Type 2 diabetics are usually seeing the doctor every 3 or 6 months so the monitoring is the intervening support system but there are questions about how often physicians are making changes and intervening. “It’s more often just discussed during the visit,” a PCP said, but it “gives us some assurances and the patients like the security.”   A spokesman for UnitedHealthcare did not return our request for comment in time for our deadline. The change may lead other insurers to review their own coverage policies but probably not after policymakers weigh in, maybe CMS. Said a regional BCBS medical director, “I would rather see how this plays out.” 

The reaction is interesting given what we know from history. 

Back in 2014, nurse Cindy Zydel, RN, had this idea to remotely monitor Medicaid dual eligibles in western Pennsylvania, those with depression and diabetes. “We’d use the remote monitoring to check on vitals, weight changes – prevent falls and have an MSW jump in if needed.” The company, Wellbridge, got a data feed from Gateway Health Plan with the names of people who had cost the insurer $40,000+ a year.
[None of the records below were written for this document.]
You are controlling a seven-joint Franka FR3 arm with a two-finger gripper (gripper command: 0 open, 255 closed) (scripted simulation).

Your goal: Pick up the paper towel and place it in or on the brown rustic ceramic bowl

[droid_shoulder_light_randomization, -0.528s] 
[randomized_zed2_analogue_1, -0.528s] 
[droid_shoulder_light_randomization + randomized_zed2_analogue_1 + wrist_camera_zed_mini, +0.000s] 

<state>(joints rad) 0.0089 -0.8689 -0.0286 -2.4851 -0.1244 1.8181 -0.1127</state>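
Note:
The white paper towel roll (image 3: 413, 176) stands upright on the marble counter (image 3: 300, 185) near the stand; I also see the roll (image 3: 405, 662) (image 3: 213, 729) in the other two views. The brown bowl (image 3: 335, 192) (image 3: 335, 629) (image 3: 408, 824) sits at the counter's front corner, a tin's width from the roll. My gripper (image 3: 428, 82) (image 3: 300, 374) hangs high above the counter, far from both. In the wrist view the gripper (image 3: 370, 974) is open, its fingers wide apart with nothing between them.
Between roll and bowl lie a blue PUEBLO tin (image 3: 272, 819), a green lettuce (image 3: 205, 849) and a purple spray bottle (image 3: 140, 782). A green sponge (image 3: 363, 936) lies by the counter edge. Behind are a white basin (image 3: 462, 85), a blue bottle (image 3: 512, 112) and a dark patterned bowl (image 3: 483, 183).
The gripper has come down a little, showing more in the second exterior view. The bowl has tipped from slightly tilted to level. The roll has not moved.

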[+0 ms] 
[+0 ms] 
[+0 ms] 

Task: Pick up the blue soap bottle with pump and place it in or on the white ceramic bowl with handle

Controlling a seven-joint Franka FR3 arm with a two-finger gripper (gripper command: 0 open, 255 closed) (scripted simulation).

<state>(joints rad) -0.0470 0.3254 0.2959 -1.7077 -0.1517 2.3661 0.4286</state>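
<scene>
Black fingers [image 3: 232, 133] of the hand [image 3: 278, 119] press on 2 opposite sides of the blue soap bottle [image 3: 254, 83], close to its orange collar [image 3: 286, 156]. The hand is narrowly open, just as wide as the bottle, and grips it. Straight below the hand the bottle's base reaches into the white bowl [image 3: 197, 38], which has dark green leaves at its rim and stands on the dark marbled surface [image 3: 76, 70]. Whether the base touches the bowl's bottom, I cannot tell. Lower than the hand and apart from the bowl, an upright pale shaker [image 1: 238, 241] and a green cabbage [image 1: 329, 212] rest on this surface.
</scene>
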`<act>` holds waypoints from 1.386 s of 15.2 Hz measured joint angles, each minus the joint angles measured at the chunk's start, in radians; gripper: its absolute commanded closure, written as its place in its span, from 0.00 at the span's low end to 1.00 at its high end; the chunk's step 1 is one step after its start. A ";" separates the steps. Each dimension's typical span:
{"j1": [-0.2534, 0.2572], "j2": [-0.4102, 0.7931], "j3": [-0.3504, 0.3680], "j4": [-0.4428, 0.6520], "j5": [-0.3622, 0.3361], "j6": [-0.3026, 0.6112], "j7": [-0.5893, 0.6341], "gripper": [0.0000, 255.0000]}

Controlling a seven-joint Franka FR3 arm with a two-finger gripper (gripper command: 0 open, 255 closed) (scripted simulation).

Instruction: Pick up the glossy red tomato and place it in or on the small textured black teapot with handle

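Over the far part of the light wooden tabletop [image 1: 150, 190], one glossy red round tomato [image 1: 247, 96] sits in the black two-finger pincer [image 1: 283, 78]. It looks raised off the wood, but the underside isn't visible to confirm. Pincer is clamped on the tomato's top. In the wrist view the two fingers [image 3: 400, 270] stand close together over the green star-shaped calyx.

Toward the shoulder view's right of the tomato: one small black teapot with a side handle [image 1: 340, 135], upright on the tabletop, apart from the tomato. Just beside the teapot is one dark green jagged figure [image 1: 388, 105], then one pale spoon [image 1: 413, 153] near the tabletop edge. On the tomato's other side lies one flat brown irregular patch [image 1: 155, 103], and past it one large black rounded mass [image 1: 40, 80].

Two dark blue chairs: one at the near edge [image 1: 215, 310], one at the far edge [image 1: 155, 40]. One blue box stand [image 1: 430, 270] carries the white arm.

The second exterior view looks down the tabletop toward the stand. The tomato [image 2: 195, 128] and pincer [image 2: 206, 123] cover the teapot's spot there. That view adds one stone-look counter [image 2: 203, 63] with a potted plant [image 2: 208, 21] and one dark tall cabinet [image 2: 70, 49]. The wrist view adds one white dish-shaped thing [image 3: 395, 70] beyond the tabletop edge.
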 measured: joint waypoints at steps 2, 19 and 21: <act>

The $2,500 Gateway paid the social worker company was peanuts and made an impact using an iPhone 6 (yes kids, 6),  plus a misfit bracelet that transmitted data through an apple product called the cloud….do these conditions and solutions sound familiar?

This was the infancy of innovation in payment for tech and care and it worked, but the likely difference to consider is these patients were all flagged as high risk and frequent fliers into hospitals. Remote monitoring was the only way to stop the train wreck as Cindy said. She was right.  Who’s right here might be a matter of perspective. 

Personally, I think monitoring would give me peace of mind about my older folks to monitor their BP at home but there are bigger issues impacting their BP – like lack of eating. In our straw poll of 7 medical directors last night after the announcement, 5 said they disagree with the policy for their members if only because they are not seeing issues with yield and spend. They agree that if monitoring is not leading to change and not preventing events, then coverage should be at least addressed….

…I am not fan of remote monitoring outside of healthcare personally even though I’ve come to rely on it.  For context, even if I’m lucky to find the remote controls, using them is getting harder than finding central parking at Logan Airport. You see there are 3 remotes and deciphering how to find the game or turn back to Netflix forces me to face time with a child – any of them – in a kind of remote monitoring intervention. “It’s the left arrow dad, the left!”  I’m becoming my dad in these months since the nest emptied, but my pain is meaningless compared to people who actually rely on remote monitoring for real things.  Like disease.

My wife likes to monitor my cooking decisions, which takes the fun away even if there was that time she prevented me from killing everyone with that uncooked chicken. So that was a nice save.  She uses the iphone app to monitor where the kids are at 2am on a Thursday. “Nothing good can be going on at that time,” she says.  But what we do with that intel for 18-23 year olds spreading their wings and making dumb decisions – as we once did – well that’s different. So we invariably do nothing with the info. We sit on it, sometimes stress, sometimes laugh, sometimes find out their whereabouts are actually quite lame – like they were in an all-night study cram session at a coffee spot. It’s a false positive I suppose. But candidly there are sometimes we can’t intervene – sometimes I think they just need to fall down, like we all did before there were phones and remote monitoring gadgets. When our parents knew little of where we were and when doctors diagnosed based on training and judgment, and intuition.